**Work order:** Every line holding the string "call" is to be copied from the entries below.

**Exercise data:**
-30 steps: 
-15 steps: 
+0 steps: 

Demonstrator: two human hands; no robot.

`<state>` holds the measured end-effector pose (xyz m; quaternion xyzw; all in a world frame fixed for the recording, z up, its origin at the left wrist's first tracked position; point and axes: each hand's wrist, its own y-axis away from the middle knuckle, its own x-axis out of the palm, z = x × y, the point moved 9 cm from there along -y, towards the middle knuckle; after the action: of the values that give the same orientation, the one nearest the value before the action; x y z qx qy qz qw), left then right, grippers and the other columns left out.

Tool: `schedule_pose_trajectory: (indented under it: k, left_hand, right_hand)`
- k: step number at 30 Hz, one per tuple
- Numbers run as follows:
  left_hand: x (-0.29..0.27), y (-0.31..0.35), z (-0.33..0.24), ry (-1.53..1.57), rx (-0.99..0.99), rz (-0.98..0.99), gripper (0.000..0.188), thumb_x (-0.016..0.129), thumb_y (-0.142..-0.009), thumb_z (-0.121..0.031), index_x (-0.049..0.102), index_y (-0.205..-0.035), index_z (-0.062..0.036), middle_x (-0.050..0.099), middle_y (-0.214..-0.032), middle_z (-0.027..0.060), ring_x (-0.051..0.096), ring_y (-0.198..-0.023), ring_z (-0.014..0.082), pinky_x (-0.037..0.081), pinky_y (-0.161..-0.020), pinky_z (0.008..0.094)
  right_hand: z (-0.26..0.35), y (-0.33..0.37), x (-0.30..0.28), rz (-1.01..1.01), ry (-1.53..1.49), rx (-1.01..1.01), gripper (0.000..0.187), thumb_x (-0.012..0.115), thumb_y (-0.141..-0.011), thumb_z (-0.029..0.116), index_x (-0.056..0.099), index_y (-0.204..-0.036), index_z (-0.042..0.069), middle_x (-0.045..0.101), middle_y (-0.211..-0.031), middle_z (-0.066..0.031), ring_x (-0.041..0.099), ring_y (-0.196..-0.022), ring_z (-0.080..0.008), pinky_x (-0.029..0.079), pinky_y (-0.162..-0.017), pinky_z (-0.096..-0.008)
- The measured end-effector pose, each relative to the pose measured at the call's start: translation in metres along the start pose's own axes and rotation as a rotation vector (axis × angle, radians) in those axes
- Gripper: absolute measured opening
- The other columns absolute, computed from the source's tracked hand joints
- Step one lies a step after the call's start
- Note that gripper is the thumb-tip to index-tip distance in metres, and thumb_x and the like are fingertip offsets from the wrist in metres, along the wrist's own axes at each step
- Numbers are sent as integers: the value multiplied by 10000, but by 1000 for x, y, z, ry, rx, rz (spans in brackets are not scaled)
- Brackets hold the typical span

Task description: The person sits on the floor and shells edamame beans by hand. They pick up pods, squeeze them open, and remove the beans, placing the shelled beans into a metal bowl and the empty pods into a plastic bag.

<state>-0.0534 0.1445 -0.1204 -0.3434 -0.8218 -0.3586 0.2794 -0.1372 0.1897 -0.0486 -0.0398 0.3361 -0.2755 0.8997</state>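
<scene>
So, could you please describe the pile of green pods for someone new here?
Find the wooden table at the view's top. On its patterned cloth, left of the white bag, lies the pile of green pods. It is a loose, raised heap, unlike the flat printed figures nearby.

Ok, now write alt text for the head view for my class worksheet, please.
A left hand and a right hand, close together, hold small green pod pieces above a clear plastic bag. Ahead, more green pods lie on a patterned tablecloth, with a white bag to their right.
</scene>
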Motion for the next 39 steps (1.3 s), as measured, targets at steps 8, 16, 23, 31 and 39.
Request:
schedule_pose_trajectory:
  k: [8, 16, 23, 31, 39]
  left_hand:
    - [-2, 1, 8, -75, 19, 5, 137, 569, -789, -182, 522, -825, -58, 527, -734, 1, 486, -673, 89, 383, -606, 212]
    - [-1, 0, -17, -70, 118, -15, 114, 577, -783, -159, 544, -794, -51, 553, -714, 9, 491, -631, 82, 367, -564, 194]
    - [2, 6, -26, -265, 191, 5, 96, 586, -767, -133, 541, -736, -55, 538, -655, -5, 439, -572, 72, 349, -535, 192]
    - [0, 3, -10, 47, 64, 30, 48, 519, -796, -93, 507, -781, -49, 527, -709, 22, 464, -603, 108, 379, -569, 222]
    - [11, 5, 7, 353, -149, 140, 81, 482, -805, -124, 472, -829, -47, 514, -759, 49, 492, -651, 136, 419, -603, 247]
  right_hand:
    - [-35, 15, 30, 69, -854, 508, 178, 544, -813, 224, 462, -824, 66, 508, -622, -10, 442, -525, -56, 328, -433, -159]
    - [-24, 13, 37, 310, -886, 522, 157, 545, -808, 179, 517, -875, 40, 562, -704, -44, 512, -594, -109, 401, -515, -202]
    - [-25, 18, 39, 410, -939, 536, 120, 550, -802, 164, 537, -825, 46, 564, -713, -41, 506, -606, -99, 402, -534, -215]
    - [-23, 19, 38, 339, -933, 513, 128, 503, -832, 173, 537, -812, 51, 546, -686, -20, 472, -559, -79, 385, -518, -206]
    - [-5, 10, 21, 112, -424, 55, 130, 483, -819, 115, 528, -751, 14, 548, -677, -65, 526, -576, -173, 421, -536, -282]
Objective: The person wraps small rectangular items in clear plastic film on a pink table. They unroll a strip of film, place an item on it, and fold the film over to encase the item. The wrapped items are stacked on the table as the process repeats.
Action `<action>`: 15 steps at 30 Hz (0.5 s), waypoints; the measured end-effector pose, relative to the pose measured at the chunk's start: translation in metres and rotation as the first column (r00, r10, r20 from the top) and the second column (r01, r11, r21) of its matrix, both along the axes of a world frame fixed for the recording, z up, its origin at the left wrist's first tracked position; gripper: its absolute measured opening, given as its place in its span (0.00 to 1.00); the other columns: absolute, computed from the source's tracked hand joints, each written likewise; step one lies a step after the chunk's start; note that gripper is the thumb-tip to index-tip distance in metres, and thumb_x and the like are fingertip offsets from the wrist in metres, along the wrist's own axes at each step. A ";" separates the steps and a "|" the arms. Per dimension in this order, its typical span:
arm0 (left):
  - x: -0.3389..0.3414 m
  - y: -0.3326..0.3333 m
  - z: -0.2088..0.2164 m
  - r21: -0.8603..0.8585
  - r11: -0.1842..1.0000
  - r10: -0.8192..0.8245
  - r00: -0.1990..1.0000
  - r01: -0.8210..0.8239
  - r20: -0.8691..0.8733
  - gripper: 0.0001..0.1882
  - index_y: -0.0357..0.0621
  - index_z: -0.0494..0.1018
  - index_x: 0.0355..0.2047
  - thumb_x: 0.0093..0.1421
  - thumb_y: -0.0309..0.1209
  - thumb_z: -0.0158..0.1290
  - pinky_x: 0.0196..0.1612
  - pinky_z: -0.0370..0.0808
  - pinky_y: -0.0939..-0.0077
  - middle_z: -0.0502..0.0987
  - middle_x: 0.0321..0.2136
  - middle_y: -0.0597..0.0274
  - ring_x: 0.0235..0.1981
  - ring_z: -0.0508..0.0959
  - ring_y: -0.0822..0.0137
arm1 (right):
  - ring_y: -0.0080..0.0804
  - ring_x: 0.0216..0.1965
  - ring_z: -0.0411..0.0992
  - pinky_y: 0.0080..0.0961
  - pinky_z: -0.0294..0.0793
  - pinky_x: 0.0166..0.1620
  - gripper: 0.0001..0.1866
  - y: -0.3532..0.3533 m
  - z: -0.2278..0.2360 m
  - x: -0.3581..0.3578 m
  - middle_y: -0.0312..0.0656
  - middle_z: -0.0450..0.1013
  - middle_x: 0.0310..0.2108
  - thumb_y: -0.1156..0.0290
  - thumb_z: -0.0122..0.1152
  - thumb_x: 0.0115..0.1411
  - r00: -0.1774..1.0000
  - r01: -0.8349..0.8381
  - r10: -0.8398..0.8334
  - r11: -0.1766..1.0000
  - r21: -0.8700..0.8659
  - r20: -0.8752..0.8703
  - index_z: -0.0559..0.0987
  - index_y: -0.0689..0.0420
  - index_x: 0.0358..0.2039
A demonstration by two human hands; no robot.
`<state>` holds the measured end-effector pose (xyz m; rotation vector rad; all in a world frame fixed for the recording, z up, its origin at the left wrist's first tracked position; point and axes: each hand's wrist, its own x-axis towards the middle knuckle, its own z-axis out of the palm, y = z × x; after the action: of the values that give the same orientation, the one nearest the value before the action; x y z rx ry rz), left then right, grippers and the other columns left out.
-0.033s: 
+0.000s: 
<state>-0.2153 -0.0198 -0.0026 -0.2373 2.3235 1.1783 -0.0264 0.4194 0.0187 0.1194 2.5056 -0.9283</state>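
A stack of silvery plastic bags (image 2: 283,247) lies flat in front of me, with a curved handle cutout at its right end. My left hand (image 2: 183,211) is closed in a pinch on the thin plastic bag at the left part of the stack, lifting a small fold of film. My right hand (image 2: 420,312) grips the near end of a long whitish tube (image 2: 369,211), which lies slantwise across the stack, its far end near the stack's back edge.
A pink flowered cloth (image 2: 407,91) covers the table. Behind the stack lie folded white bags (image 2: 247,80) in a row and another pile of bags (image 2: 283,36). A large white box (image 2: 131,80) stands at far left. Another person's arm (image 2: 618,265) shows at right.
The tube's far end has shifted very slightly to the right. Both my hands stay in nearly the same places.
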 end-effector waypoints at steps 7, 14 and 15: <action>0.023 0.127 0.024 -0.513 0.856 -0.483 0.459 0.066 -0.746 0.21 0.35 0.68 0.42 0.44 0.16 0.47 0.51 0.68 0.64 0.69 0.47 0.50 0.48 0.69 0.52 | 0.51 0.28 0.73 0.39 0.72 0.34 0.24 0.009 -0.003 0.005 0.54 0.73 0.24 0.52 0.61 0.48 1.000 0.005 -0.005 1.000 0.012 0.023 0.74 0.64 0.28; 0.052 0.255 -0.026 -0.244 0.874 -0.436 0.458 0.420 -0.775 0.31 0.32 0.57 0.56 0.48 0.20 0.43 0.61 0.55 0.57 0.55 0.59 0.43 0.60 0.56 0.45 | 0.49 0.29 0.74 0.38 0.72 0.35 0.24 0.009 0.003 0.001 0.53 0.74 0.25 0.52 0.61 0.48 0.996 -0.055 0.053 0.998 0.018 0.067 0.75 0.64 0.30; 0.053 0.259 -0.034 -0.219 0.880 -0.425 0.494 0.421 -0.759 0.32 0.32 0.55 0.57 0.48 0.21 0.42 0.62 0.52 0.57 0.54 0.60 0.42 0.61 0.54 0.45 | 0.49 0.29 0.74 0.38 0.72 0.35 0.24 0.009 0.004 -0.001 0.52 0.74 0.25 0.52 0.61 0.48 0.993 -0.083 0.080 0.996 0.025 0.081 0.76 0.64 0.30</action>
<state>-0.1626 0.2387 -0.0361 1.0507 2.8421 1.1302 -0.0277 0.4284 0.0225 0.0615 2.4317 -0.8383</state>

**Result of this exercise:**
- The measured end-effector pose, each relative to the pose measured at the call's start: translation in metres along the start pose's own axes and rotation as a rotation vector (axis × angle, radians) in those axes
- Step one lies a step after the call's start

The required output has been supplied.